Though employers negotiate with insurance providers to provide health coverage for employees, insurance rates are subject to the healthcare market’s prices, which are constantly increasing. A typical family premium now costs nearly the same as buying a new Honda Civic every year, Altman says.

“It’s a market-based system, so we’re left with insurers paying what the health systems want,” says study lead author Gary Claxton, a KFF vice president and director of the Health Care Marketplace Project.

As premium rates increase, employers are relying on their workforce to fill the gap, Altman says. Some employers make arrangements for employees to pay for healthcare using a percentage of their salary that goes untaxed. It’s thought to lessen the blow of rising deductibles, but employees are still bringing home less personal income.

“Deductibles of $2,000 or more are increasingly common in employer plans, which means the bills can pile up quickly for workers who require significant medical care,” Claxton says.

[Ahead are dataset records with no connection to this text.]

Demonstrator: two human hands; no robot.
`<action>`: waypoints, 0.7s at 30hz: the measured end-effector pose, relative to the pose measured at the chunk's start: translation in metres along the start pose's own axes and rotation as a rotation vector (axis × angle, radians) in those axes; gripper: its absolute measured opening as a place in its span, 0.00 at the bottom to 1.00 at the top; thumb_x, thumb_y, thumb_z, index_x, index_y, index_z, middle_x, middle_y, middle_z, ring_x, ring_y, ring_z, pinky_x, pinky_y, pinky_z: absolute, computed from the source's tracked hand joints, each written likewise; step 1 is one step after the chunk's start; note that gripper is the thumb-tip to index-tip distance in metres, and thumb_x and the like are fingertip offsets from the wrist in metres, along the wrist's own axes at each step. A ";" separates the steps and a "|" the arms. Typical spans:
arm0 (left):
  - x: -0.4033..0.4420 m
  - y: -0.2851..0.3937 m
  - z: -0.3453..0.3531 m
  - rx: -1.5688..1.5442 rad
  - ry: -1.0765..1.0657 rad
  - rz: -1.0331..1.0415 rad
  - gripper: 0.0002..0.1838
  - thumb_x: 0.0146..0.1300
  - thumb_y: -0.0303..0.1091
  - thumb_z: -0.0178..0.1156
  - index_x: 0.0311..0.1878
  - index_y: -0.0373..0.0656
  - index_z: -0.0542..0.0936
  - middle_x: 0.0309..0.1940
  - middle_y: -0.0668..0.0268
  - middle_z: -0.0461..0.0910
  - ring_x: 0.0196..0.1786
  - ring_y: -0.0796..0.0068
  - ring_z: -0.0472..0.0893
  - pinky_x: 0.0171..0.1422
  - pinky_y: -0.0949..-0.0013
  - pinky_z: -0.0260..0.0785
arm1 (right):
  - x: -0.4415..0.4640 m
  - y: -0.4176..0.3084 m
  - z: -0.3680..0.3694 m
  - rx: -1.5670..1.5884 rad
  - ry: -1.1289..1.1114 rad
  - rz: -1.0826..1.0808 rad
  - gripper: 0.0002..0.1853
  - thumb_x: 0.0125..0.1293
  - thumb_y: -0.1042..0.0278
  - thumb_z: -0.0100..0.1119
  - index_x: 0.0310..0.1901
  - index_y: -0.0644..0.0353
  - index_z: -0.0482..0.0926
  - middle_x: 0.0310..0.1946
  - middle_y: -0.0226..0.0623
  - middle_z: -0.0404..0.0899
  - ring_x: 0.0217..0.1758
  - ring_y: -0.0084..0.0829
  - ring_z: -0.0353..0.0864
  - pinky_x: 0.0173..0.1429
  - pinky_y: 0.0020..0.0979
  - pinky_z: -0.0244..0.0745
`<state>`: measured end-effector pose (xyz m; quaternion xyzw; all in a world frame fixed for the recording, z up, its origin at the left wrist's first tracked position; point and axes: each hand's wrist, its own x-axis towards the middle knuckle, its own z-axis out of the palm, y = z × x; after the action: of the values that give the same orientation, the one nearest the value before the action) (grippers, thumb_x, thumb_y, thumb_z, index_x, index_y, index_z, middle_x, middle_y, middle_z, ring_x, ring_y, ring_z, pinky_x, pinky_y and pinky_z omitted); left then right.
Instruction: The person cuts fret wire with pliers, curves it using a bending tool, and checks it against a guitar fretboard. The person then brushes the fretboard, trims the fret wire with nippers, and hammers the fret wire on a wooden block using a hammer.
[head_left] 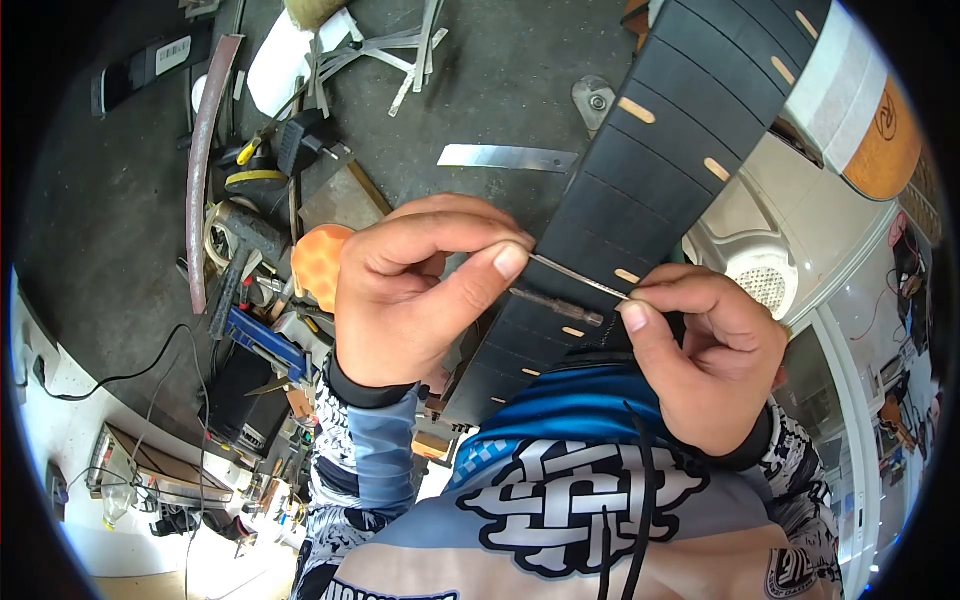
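Observation:
A dark guitar neck (640, 170) runs diagonally in front of me, with cut fret slots and light wooden inlay strips across its fingerboard. Over it, a short thin fret wire (580, 275) spans between my two hands. My left hand (430, 285) pinches one end between thumb and forefinger at the board's left edge. The other end is pinched by my right hand (710, 350) at the right edge. Just below the wire, a dark slim metal bit (557, 306) with a hex-shaped end lies on the fingerboard.
A metal strip (507, 158) lies on the grey tabletop (500, 60) beyond my left hand. A hammer (245, 255), a sanding strip (208, 170), an orange foam pad (318, 262) and a blue clamp (265, 342) crowd the left. A white plastic chair (745, 235) stands at the right.

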<state>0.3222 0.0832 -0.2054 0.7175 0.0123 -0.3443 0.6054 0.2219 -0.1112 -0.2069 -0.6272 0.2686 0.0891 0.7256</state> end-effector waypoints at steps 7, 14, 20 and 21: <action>-0.002 -0.003 -0.004 -0.015 -0.045 0.018 0.05 0.59 0.17 0.65 0.39 0.31 0.84 0.40 0.57 0.83 0.44 0.73 0.81 0.48 0.73 0.73 | 0.000 0.006 0.000 0.017 0.002 -0.093 0.07 0.53 0.89 0.66 0.33 0.70 0.81 0.32 0.42 0.85 0.34 0.24 0.84 0.39 0.23 0.77; -0.004 -0.001 0.000 -0.107 0.012 -0.042 0.05 0.59 0.16 0.65 0.39 0.32 0.83 0.38 0.59 0.83 0.42 0.75 0.81 0.47 0.74 0.72 | -0.001 -0.003 0.002 0.100 0.004 0.137 0.04 0.57 0.85 0.66 0.33 0.70 0.81 0.30 0.38 0.85 0.32 0.19 0.82 0.37 0.21 0.76; -0.005 0.006 0.003 -0.108 0.035 -0.101 0.03 0.61 0.18 0.64 0.38 0.33 0.82 0.38 0.59 0.82 0.39 0.77 0.78 0.46 0.74 0.70 | 0.001 -0.008 0.001 0.147 0.008 0.225 0.03 0.60 0.80 0.67 0.34 0.70 0.82 0.27 0.34 0.84 0.30 0.17 0.80 0.35 0.20 0.76; -0.005 0.007 0.004 -0.081 0.044 -0.122 0.03 0.61 0.19 0.62 0.38 0.33 0.81 0.39 0.58 0.81 0.37 0.75 0.77 0.45 0.72 0.68 | 0.003 -0.011 0.000 0.159 -0.006 0.272 0.03 0.61 0.79 0.66 0.34 0.70 0.82 0.27 0.33 0.84 0.29 0.16 0.79 0.34 0.19 0.74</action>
<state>0.3196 0.0798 -0.1966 0.6978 0.0830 -0.3639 0.6114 0.2294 -0.1135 -0.1992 -0.5252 0.3551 0.1668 0.7551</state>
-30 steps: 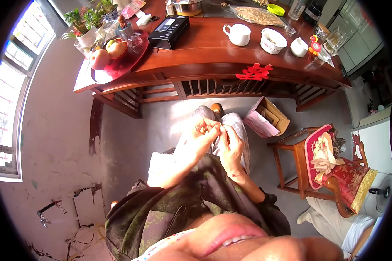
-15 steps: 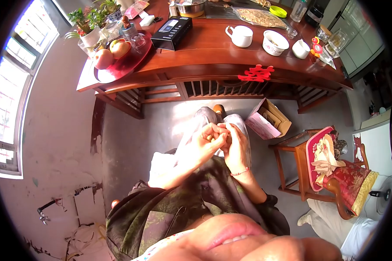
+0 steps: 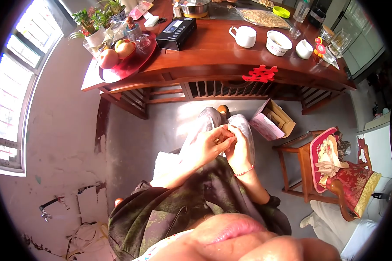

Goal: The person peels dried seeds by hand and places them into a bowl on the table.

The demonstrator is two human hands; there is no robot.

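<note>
Over my lap, my left hand [image 3: 208,145] and my right hand [image 3: 238,150] meet, fingertips touching. The fingers of my left hand are curled in a pinch against the right hand's thumb and fingers. Whatever they hold is small and hidden between the fingers; I cannot make it out. A beaded bracelet [image 3: 244,171] circles my right wrist. Beneath the hands are my light trousers [image 3: 192,138] and dark patterned jacket [image 3: 185,195].
Ahead stands a red-brown wooden table [image 3: 213,50] bearing a black box [image 3: 176,33], a white mug [image 3: 245,37], a white bowl [image 3: 278,43] and a red fruit tray [image 3: 139,58]. An open carton [image 3: 264,125] sits on the floor, right of my knees. Beyond it is a wooden chair [image 3: 307,169].
The view has shifted slightly, so the surroundings sit further right. My left fingers have closed in toward the right hand; a small yellowish bit seen in them earlier is hidden now.
</note>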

In the last decade, family premiums increased twice as fast as wages, according to the Kaiser Family Foundation. This year, wages increased 2.6%, compared to the 5% and 3% increases for family and single coverage. But the cost of health insurance is even surpassing inflation rates. Family premium rates were three times higher than inflation within the past decade, the survey says. Inflation increased by 2.5% this year, lower than both wages and premium costs.

“Rising healthcare costs are absolutely a problem for companies, but they’re an even bigger problem for the workforce,” Altman says. “Premiums are increasing at a moderate rate, which isn’t a crisis, but rather an ongoing headache for employers. Meanwhile, it’s a serious dent in employee’s take-home pay.”

The San Francisco based nonprofit surveyed 4,070 random non-federal public and private sector employers for this survey. Its statistics were pulled from answers to online questionnaires that were distributed to employees during the first half of this year.